Posted by Barry Linetsky, January 6, 2010, on LinkedIn Rotman Alumni Network. © 2010, Barry L. Linetsky, All Rights Reserved.

Greed is a human condition. It applies as much to ill-informed unionists as it does ill-informed executives.

Many unions, but not all, and not unions per-se, are a major problem, not because they are unions, but because they attract and operate with an underlying philosophical commitment to a Marxist ideology of class struggle. To this extent they are at war with the process of wealth creation which is at the base of Capitalism, even though they want the benefits. Earning the benefits, though, requires a system of non-coercive cooperation, which is the social-political system of capitalism.

When I was a child, I recall union advertisements that unionized workers did better work due to training and pride. This may have been true about the union movement at one time. I don't claim to know if it was ever true about the union movement in general, having not studied it. But it makes some economic sense.

If you can gather like-minded people who join together voluntarily to engage in self-actualization and workplace excellence as a means to protect their jobs, then all the power to them. But at the base of this is an economic argument that workplace excellence and cooperation creates additional efficiencies and market competitiveness that justify higher wages. If a union can voluntarily organize and motivate employees to achieve and sustain excellence as defined by market competitiveness and customer perceived quality, then they serve their members and their families, the communities they work in, and themselves.
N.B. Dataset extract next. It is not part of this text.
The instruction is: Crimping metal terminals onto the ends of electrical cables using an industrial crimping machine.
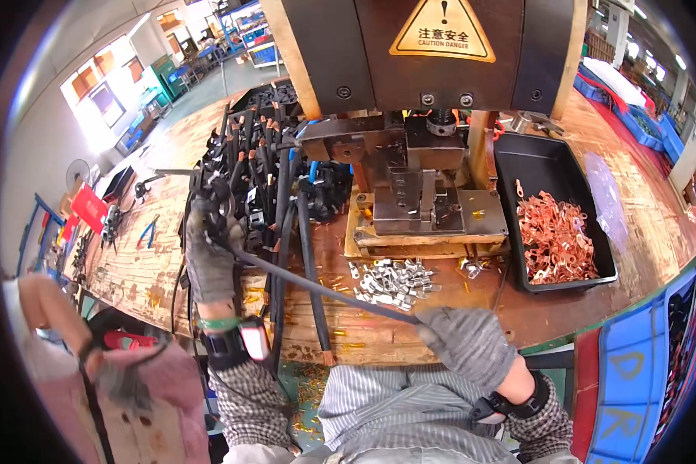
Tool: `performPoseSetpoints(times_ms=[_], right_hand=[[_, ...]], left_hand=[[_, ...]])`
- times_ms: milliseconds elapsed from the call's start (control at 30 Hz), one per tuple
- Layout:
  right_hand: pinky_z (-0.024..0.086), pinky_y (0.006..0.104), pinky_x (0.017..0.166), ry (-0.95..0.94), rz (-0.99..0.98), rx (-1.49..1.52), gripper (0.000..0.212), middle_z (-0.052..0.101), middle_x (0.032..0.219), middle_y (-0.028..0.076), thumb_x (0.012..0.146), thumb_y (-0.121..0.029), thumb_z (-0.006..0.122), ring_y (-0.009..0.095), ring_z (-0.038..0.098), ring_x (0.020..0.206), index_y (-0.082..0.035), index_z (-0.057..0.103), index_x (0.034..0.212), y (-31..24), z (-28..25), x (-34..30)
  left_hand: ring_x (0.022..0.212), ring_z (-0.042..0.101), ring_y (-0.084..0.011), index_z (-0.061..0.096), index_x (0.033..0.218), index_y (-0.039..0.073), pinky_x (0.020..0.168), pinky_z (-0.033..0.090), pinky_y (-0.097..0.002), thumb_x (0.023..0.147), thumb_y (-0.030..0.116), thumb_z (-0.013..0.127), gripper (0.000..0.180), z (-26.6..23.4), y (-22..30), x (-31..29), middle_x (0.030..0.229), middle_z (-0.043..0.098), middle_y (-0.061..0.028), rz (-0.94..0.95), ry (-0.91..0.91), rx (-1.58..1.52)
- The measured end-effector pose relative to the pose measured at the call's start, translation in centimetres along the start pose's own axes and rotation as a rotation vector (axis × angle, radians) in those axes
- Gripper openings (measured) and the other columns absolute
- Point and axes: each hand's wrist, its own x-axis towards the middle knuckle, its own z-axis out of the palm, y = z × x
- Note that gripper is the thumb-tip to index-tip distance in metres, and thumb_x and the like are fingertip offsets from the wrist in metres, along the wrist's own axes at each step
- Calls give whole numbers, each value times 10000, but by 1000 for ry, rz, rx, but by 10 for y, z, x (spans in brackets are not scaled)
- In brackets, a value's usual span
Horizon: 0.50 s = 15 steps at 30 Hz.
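Note:
A black cable stretches slantwise between my two gloved hands, in front of the press. My left hand is closed around its far left part, next to a heap of black cables with bare copper ends. Dark parts around those fingers are hard to tell from the heap. My right hand grips the cable's near right end, whose tip is hidden in the glove. Beyond the cable, silver cable lugs lie loose on the wooden bench before the press.
At the press's right stands a black tray of copper lugs. Blue-handled pliers lie on the bench at left. Another person's gloved hand is at the lower left. A blue crate stands at lower right.

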Motion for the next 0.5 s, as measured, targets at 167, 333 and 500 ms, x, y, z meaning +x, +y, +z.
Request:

But this requires a philosophical mindset and paradigm model of cooperation, not class warfare and envy.

The flip side to this from management's perspective is the general and erroneous - yet common - conclusion drawn by Mr. Borkowski that businesses move their locations because it's "cheaper to get it somewhere else with non-union labour." This is not a sound business reason for rejecting a union.

If the success of the business really rests on the costs of labour - which it might in a labour-intensive commodity business - then this is likely the result of management failure over a number of years to recognize and deal with a failed business model, which, if parts of the business are unionized, both the company and the union are likely to be the culprits. Where unions make it their mandate to prevent adaptations to market conditions, then clearly they must shoulder the blame for increasing uncompetitiveness that culminates in a crisis around wages.

The proper focus for both unions and management is economic value added by the labour relative to competitors, not wages per se. I may be accused of being naive, but there is no inherently necessary reason why management and workers can't cooperate to combine economic and human resources to build and sustain great businesses over time. At its root, any such constraints are primarily philosophical and ideological, not economic. That individuals think that their interests are best served by unions today given the antagonism of the underlying social philosophy of the movement to social benefits of voluntary cooperation, explains why they join unions. In many cases business owners and managers operating and struggling under unsustainable business models engage in poor employee business practices to try to meet their own financial obligations, thereby attracting ill-will and retaliation through union organizing. Yes, those people should seek other jobs rather than seek coercive retaliation through unionization, but the law allows otherwise, and humans don't always act wisely.

IMO, it is ideology, not wages, that is the primary cause of the clash between businesses and unions. Unions would better serve their members by aligning themselves with a market-driven, cooperative perspective to serving their members. The future success and social viability of unions will depend on it. Kudos to those 'progressive' unions that already do.